> [Working data]:
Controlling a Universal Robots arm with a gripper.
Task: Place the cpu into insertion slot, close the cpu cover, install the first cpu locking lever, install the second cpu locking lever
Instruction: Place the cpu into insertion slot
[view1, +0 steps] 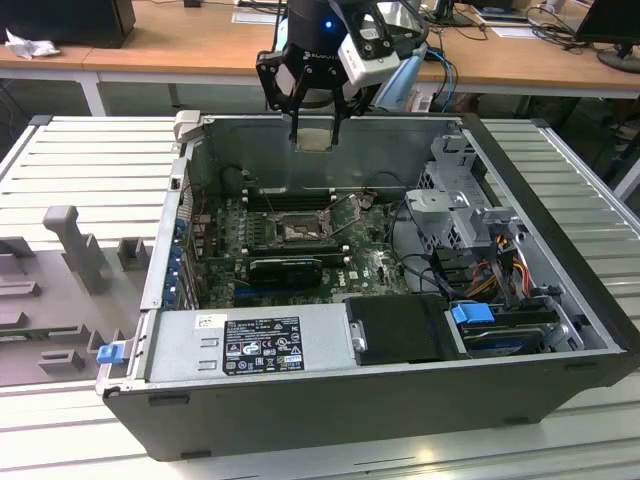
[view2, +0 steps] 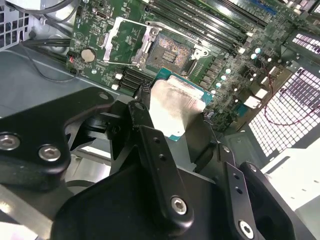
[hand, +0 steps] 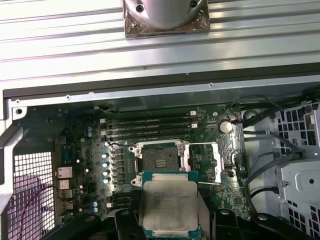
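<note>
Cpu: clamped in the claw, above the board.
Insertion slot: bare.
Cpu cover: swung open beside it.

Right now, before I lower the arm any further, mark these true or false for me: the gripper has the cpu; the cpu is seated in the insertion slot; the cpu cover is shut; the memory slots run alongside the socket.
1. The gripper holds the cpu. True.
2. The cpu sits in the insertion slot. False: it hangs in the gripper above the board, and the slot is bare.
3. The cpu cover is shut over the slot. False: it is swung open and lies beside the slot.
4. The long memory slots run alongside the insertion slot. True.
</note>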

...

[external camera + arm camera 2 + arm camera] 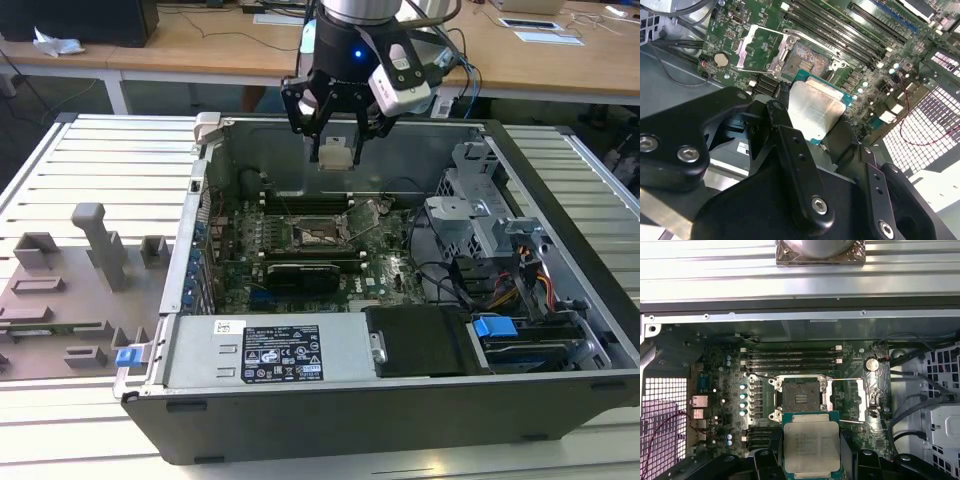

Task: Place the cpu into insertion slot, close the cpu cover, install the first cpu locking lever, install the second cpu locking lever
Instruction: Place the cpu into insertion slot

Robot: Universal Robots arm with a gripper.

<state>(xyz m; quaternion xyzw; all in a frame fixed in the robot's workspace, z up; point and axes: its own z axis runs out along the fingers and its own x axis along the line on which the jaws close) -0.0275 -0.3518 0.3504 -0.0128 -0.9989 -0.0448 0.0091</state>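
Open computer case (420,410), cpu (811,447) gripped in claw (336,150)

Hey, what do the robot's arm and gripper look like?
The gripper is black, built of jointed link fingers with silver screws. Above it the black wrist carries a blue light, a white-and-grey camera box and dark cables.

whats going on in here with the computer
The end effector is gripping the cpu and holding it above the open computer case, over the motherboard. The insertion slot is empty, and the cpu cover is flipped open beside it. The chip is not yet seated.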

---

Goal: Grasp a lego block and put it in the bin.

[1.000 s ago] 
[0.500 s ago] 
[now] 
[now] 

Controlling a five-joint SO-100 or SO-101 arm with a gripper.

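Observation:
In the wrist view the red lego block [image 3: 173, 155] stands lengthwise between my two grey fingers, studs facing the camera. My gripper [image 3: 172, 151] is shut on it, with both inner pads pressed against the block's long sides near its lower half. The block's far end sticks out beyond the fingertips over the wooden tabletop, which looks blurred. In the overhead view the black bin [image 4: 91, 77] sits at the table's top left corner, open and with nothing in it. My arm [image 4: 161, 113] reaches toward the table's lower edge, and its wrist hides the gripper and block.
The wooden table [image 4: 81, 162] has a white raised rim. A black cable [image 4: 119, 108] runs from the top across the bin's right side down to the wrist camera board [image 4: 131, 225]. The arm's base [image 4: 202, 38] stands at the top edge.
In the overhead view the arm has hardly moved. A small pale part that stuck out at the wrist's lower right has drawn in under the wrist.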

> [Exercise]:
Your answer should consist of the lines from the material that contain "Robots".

> [Task result]:
Controlling a Universal Robots arm with a gripper.
Robot: Universal Robots arm with a gripper.

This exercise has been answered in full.